▶ [AIM OF THE EXERCISE]:
Write out exactly the lines of the material below, beginning at the top and ending at the line that contains "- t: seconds".

Segment Open

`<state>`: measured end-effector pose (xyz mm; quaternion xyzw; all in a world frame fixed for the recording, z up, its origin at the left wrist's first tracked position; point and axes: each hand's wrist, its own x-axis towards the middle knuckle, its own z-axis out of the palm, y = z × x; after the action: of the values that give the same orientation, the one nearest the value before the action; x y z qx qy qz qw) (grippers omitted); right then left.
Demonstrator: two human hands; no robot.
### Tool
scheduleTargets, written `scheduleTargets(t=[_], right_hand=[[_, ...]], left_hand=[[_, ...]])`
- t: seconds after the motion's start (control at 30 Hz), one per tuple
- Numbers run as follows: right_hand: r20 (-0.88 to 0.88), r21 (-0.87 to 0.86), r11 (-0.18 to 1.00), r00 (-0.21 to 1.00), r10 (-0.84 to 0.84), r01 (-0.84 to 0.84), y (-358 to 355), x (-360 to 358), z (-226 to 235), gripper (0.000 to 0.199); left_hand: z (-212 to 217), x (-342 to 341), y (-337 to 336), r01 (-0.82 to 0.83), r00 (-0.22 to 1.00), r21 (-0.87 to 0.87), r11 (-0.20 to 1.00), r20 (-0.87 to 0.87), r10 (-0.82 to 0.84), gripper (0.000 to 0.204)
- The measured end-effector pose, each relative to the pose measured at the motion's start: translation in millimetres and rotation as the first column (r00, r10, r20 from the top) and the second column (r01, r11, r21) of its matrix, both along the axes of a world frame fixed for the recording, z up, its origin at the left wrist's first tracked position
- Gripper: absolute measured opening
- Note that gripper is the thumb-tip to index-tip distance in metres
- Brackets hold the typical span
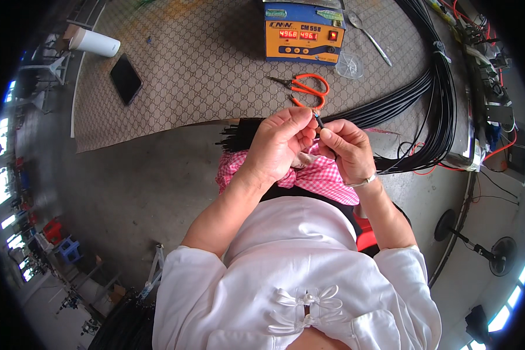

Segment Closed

▶ [RESPONSE]:
`<state>`: measured end-effector pose (xyz mm; quaternion xyzw; all in a world frame fixed for the recording, z up, its origin at the left wrist's first tracked position; point and axes: each hand's wrist, its own x-axis towards the middle knuckle, its own z-axis out of the palm, y = z × x; after the action: of the values that give the same orientation, the one nearest the value before the action; x y z qx qy qz qw) (grippers omitted); right then left.
Demonstrator: two human hands; no robot.
### Tool
scheduleTargets, written `scheduleTargets(t=[_], right_hand=[[_, ...]], left_hand=[[_, ...]])`
- t: seconds after the motion's start (control at 30 Hz), one per tuple

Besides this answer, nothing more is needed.